Steven, I also own several LN tools and you are spot on; they are top-notch tools with quality that is used for comparisons by woodworking magazines. I have no doubt that those holdfasts will serve you well. Seems to me that a company known for being a high quality producer would do maybe just a little testing on their wares and, now I am really going out on a limb here, probably didn't import them from India or China. I have the Grammercy holdfasts and don't need any more. If I did, I would absolutely purchase LN's.

Thanks again for the heads up.


----------



## Smitty_Cabinetshop (Mar 26, 2011)

I've read this thread and learned a few things. First and foremost, LN is selling hold fasts. Second (and may thereafter), there are a lot of LJs with hang-ups out there, ranging from issues with companies (Veritas and LN and Apple), to nations (India and China) to base metals (iron and brass).

Glad y'all got a chance to vent.


----------



## DocBailey (Dec 9, 2011)

*CRANK49*:
Don't think your characterization of the Gramercy holdfasts is correct. Check this out from their description of the tool:
"But the only holdfasts we could get were cast ones, which aren't very good, or really expensive hand forged ones, which can be quite nice, but also variable and expensive. So about a year ago, after getting a shipment of cast holdfasts that were so brittle as to be totally useless (though inexpensive), we gave up and started thinking about solutions. We ended up designing a tool ourselves: a modern holdfast, made of modern formed wire, in a modern factory."


----------



## stevenmadden (Dec 10, 2009)

*Everyone*: I am posting this for those that might be interested, it is not meant to be part of any argument. I was curious about some of the responses to this thread, so I sent an e-mail to Christopher Schwarz asking him the following:

Mr. Schwarz,

Lie-Nielsen has recently come out with what they call a "cast ductile iron" holdfast. Do you have any experience with this new product? If so, please point me to where I can read or hear about what you think. If not, would you be willing to give me your opinion based on the description ( http://www.lie-nielsen.com/catalog.php?sku=Holdfast )?

I also mentioned that I had already ordered a set and was not looking for him to make up my mind for me. Here was his response (within a few hours):

Steven,

I was a prototype tester for that holdfast. It works like crazy and has taken an enormous beating for months and months on my bench.

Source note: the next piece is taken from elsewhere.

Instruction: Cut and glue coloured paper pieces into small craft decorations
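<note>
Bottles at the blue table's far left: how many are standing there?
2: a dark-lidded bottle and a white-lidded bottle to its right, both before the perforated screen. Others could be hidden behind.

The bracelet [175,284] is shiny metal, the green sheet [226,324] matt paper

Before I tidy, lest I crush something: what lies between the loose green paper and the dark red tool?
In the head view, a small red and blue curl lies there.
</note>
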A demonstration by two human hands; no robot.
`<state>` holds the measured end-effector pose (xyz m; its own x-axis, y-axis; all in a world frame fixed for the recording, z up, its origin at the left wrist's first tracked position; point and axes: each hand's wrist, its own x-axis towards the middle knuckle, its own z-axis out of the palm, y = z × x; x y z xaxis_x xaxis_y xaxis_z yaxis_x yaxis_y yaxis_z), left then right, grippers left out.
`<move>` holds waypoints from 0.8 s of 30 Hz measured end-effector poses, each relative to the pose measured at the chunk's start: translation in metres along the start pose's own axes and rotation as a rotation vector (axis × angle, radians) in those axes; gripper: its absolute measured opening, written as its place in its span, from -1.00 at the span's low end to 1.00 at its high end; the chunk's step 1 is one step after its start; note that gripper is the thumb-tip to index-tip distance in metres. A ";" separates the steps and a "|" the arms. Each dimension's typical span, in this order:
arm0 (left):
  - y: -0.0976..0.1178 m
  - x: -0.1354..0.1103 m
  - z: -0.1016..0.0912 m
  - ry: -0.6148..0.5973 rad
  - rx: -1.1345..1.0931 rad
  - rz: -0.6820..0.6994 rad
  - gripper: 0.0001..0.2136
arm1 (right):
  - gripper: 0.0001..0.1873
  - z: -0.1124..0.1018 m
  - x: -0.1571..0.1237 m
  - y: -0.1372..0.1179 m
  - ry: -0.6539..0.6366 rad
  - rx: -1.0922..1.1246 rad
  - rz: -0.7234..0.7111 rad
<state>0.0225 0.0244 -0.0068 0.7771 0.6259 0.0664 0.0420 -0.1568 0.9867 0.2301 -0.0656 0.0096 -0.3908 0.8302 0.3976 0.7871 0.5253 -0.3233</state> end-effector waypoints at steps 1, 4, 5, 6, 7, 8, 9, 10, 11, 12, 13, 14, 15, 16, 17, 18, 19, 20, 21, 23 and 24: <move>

Again, this was posted for those who might be interested, not as an argument…

Steven


----------



## JGM0658 (Aug 16, 2011)

I am a fan of LN tools and have a lot of them, yet at $90 they seem to me a bit too expensive when the Veritas hold down is $79. Of course, the LN holdfast seems a bit more "traditional" than the Veritas, so that might be a matter of choice.

I have no doubt that the LN holdfast are of high quality and will not disappoint.


----------



## crank49 (Apr 7, 2010)

Whoa. I did not mean to say, or even imply, the LN holdfasts were cheap like the Indian or Chinese cast ones.
Just pointing out that they were make by the same method.
I did go on to point out that *ductile iron *is modified iron that has *similar* characteristics *to steel*.

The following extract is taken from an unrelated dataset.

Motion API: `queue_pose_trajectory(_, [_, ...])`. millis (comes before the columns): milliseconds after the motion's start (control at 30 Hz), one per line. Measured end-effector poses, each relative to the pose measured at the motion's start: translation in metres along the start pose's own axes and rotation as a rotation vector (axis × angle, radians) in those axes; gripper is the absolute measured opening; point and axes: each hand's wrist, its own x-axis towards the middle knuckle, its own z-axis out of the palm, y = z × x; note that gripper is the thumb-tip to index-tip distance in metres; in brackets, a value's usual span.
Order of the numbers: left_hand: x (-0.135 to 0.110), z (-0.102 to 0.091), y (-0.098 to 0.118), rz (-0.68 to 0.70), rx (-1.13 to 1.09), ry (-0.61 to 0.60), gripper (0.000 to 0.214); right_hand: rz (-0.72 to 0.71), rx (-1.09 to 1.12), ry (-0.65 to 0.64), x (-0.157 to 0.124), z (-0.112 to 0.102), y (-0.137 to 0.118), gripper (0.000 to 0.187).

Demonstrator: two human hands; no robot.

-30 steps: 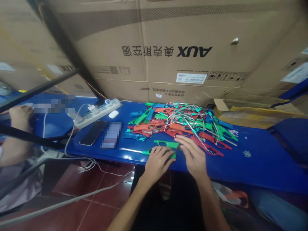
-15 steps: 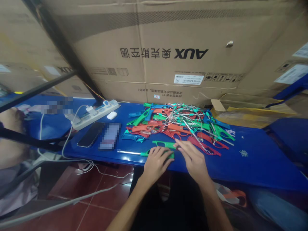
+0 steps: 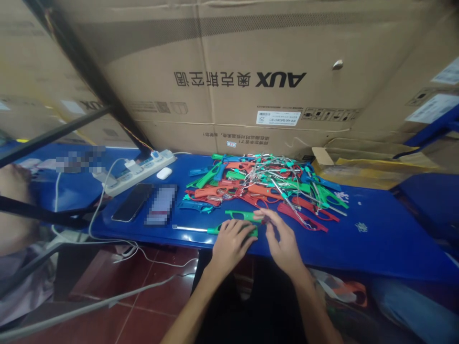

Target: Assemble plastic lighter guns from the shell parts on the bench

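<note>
My left hand (image 3: 231, 243) curves over a green long-nosed gas lighter (image 3: 213, 231) lying on the blue table, its thin metal tube pointing left. The fingers press the lighter's handle and hide most of it. My right hand (image 3: 281, 239) is at the right end of that handle, thumb and fingers pinched together over a small dark and reddish bit too small to name. Just beyond both hands lies a separate green handle shell (image 3: 236, 214), its right end close to my right fingertips. Farther back spreads a pile of lighter parts (image 3: 265, 191) in red, green and blue, with metal tubes and wires.
Two phones (image 3: 132, 203) lie to the left, beside a white earbud case (image 3: 164, 173) and a power strip (image 3: 139, 172) with cables. Cardboard boxes (image 3: 229, 48) stand behind the table (image 3: 376, 243). A yellow-taped carton (image 3: 373, 172) is at the right. Another person's arm (image 3: 14, 205) shows at far left.
My right hand has shifted slightly left and closer to the lighter handle, with a small dark bit now visible at its fingertips. My left hand stays on the lighter. The view moved slightly.
</note>
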Motion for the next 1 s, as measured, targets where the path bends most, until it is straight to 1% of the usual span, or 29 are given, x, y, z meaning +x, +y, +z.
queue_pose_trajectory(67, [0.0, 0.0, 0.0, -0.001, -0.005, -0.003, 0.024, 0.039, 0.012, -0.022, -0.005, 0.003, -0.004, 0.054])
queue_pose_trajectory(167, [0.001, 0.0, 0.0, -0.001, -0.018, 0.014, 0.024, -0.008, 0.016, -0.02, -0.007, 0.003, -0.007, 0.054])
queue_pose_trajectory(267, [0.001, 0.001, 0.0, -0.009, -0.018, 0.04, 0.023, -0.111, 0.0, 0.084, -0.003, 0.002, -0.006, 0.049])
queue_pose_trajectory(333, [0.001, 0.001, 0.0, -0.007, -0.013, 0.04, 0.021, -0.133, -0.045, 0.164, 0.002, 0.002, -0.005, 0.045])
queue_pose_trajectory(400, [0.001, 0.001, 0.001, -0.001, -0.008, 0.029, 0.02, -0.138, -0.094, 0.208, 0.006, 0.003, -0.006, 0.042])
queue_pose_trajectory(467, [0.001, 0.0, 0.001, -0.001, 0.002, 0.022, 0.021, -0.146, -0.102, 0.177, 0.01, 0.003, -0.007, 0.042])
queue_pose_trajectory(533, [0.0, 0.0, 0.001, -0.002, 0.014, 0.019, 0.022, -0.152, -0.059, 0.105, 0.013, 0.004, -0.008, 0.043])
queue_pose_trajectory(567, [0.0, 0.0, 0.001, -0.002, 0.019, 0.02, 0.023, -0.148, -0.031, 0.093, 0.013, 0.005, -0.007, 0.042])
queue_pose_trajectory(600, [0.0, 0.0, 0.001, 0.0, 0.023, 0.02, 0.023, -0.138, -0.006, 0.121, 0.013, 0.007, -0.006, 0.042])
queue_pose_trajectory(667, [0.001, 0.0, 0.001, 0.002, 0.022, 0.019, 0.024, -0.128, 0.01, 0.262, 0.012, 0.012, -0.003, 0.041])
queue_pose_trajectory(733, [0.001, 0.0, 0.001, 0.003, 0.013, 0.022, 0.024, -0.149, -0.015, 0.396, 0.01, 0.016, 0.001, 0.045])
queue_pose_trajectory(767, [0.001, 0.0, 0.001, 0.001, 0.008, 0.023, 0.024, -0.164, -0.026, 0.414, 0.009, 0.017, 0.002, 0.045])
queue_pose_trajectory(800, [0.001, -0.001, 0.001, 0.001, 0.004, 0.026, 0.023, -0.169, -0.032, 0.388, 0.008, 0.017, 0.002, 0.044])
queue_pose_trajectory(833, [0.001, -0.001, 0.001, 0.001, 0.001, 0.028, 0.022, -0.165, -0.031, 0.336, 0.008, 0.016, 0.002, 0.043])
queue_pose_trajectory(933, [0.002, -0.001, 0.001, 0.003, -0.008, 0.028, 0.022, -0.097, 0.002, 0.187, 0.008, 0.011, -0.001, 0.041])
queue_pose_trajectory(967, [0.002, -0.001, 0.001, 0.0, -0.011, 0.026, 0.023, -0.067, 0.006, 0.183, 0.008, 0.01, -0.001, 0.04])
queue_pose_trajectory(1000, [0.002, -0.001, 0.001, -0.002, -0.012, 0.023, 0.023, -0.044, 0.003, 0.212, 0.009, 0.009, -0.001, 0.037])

My comment was directed at some posts that were referring to cast and forged interchangably. And they are not, they are two different processes.

Doc Bailey: I don't think I mischaracterized the Gramercy holdfast at all. I said they were forged from heated steel rod. Thats what their press release says, other than they called it wire instead of rod. They did point out their product was made in a factory instead of by hand. I only said they were forged,* like by hand*, not meaning they were actually made by hand. I sometimes forget everyone does not come from a foundry, forging, metalworking background. When I say forged I rarely mean hand forged. The blacksmith reference was only to create a mental picture of a hot rod being shapped into a tool.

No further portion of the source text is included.